| Problem |
Search the data below for the string "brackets". Extract every line that contains it.

________________________

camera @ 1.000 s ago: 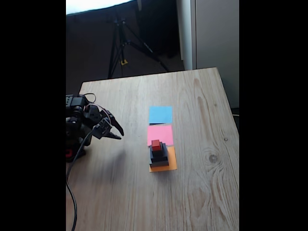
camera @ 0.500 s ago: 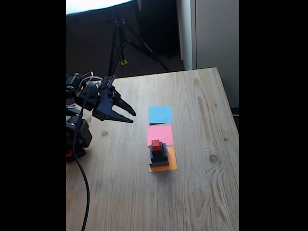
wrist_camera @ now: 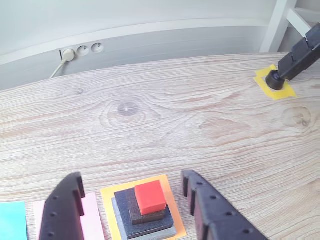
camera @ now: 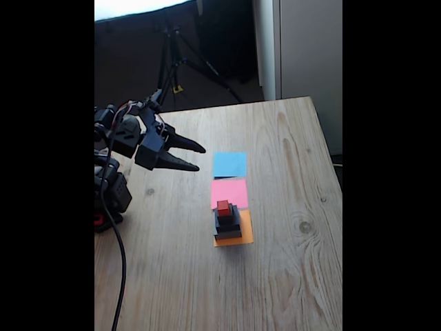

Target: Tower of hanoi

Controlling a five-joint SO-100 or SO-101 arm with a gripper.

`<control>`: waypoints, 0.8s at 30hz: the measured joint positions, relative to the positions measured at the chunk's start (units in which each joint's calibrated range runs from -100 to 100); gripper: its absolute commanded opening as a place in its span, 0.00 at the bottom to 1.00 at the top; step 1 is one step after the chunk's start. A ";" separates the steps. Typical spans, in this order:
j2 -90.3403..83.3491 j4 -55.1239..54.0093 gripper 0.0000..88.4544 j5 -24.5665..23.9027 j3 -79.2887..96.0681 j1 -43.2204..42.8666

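Tower of hanoi [camera: 227, 221] stands fully stacked on the orange paper square [camera: 242, 236] on the desk [camera: 289, 276], red cube [wrist_camera: 150, 196] topmost, while the end effector [camera: 196, 157], spread wide and empty, hovers well apart, likely approaching; next it should descend around that cube.

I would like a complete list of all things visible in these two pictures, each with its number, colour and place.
Tiny red cube: one, red, top of the block stack.
Small black cube: one, black, directly under the red cube.
Medium black block: one, black, third layer down.
Large flat grey block: one, grey, bottom of the stack.
Orange paper square: one, orange, under the stack.
Pink paper square: one, pink, beside the orange one.
Blue paper square: one, blue, beyond the pink one.
Wooden table: one, light wood.
Tripod: one, black, behind the table.
Wall sockets: white, on the wall.
Gripper: one, black, open, raised above the table beside the squares.
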 measured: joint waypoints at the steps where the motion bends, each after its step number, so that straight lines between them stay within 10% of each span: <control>1: 0.00 0.00 0.27 0.00 0.26 0.21; 24: 5.90 -24.74 0.31 0.00 23.64 5.99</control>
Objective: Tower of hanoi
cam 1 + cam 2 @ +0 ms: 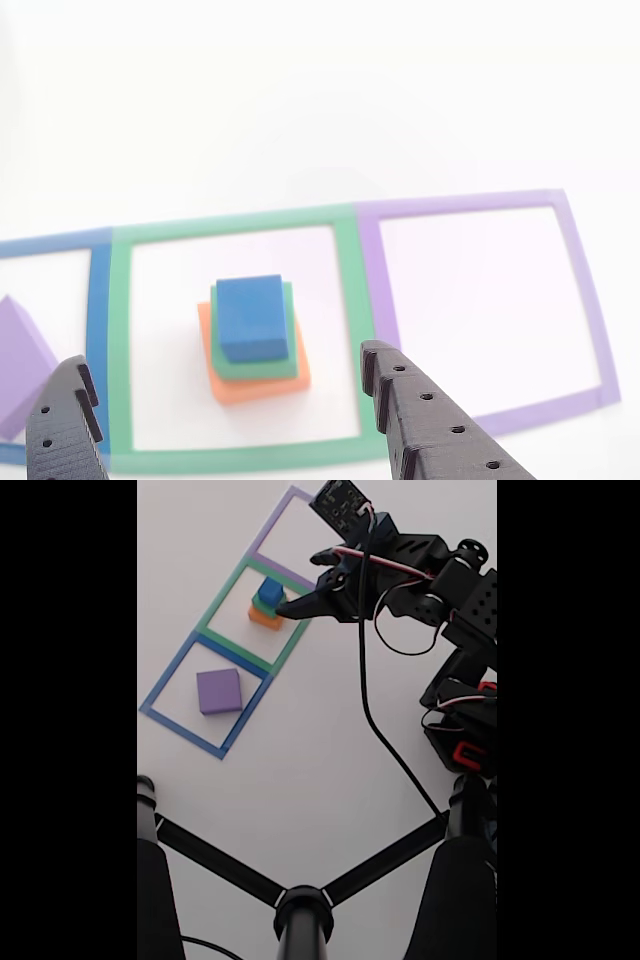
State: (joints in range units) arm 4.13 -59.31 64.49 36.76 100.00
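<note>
Three blocks sit stacked ahead of my jaws in the other view: blue cube (250,315) on green cube (255,345) on orange block (255,375), inside the green taped outline (235,225). My gripper (230,400) is spread wide and grasping nothing, one black finger (65,425) at the lower left, the other at the lower right, the stack between and beyond them. The purple block (20,365) is cut off beyond the left finger; the fixed view shows it whole (219,691) in the blue outline (180,680). That view also shows the arm (440,590), though there the stack (268,604) is small and hard to read.
</note>
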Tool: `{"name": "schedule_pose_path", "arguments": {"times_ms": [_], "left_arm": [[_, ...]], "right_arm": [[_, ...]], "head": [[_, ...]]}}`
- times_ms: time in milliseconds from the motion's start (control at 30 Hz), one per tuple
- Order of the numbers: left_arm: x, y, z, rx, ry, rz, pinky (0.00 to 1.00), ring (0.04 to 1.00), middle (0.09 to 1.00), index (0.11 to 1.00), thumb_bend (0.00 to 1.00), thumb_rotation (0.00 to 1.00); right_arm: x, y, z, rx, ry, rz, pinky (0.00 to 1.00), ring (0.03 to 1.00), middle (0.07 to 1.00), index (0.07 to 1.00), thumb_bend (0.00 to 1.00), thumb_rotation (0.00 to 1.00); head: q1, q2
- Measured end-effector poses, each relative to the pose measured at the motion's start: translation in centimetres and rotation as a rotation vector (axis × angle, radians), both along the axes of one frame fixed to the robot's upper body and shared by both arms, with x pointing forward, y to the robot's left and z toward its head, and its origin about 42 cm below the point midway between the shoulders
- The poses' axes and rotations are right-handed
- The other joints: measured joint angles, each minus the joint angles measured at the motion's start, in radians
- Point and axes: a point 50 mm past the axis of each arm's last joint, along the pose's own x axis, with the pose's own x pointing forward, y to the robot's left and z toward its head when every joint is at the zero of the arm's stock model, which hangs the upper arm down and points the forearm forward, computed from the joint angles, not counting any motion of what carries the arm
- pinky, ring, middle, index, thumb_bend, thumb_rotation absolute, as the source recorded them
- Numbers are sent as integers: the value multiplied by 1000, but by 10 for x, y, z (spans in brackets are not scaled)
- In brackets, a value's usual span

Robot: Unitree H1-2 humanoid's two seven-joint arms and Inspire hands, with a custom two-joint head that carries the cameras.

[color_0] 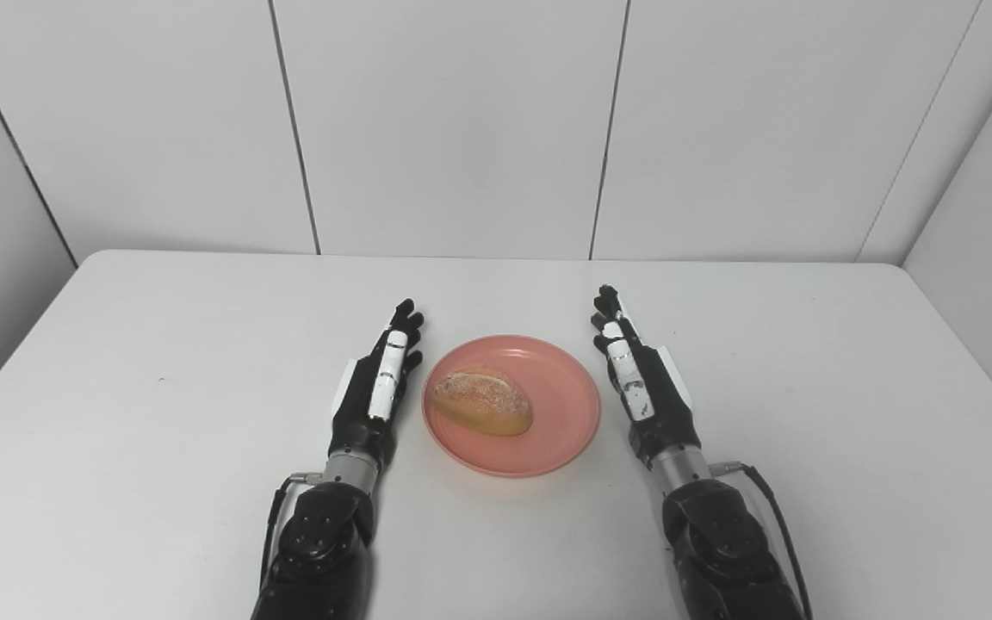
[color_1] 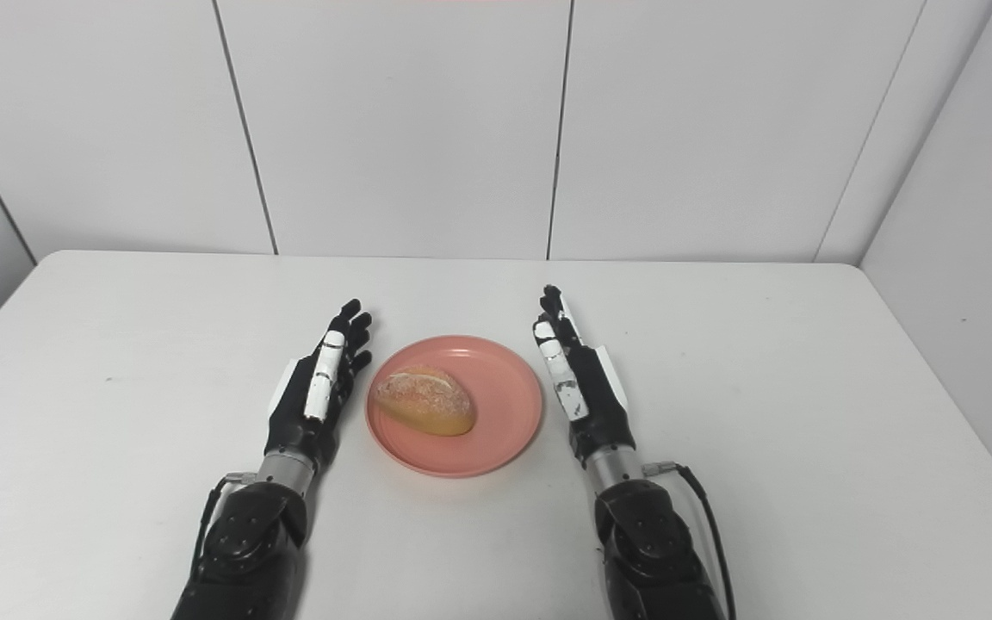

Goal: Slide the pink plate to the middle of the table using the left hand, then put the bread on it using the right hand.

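Observation:
A round pink plate (color_0: 556, 413) lies on the white table near its middle. A golden bread roll (color_0: 483, 401) rests on the plate's left half. My left hand (color_0: 380, 383) stands edge-up just left of the plate, fingers stretched forward, open and holding nothing. My right hand (color_0: 638, 379) stands the same way just right of the plate, open and empty. Neither hand touches the plate or the bread.
The white table (color_0: 160, 379) runs to its far edge against a white panelled wall (color_0: 461, 129). Side walls stand close at the left and right. A cable (color_0: 771, 499) runs along the right forearm.

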Motion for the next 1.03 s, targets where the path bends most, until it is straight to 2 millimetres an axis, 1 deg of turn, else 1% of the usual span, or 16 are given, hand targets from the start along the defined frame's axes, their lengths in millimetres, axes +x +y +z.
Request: {"name": "schedule_pose_path", "arguments": {"times_ms": [233, 400, 733, 1033], "left_arm": [[0, 2, 0, 0, -1, 0, 995, 978, 956, 934, 461, 1000], [0, 2, 0, 2, -1, 0, 990, 974, 953, 933, 464, 1000], [0, 3, 1, 2, 5, 1, 986, 973, 950, 927, 456, 1000], [0, 5, 2, -11, 17, 2, 970, 962, 940, 915, 474, 1000]], "right_arm": [[1, -2, -7, 68, 63, -24, 1000, 1000, 1000, 1000, 736, 1000], [3, -2, -7, 103, 72, -38, 1000, 1000, 1000, 1000, 758, 1000], [4, -2, -6, 126, 77, -54, 1000, 1000, 1000, 1000, 757, 1000], [4, -4, -6, 138, 79, -74, 1000, 1000, 1000, 1000, 737, 1000]], "head": [[-5, 2], [-6, 2], [-9, 2], [-12, 5]]}}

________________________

| Solution |
- Numbers are sent as integers: the value multiplied by 1000, but by 10 for x, y, z (spans in brackets are not scaled)
- In brackets, a value's usual span

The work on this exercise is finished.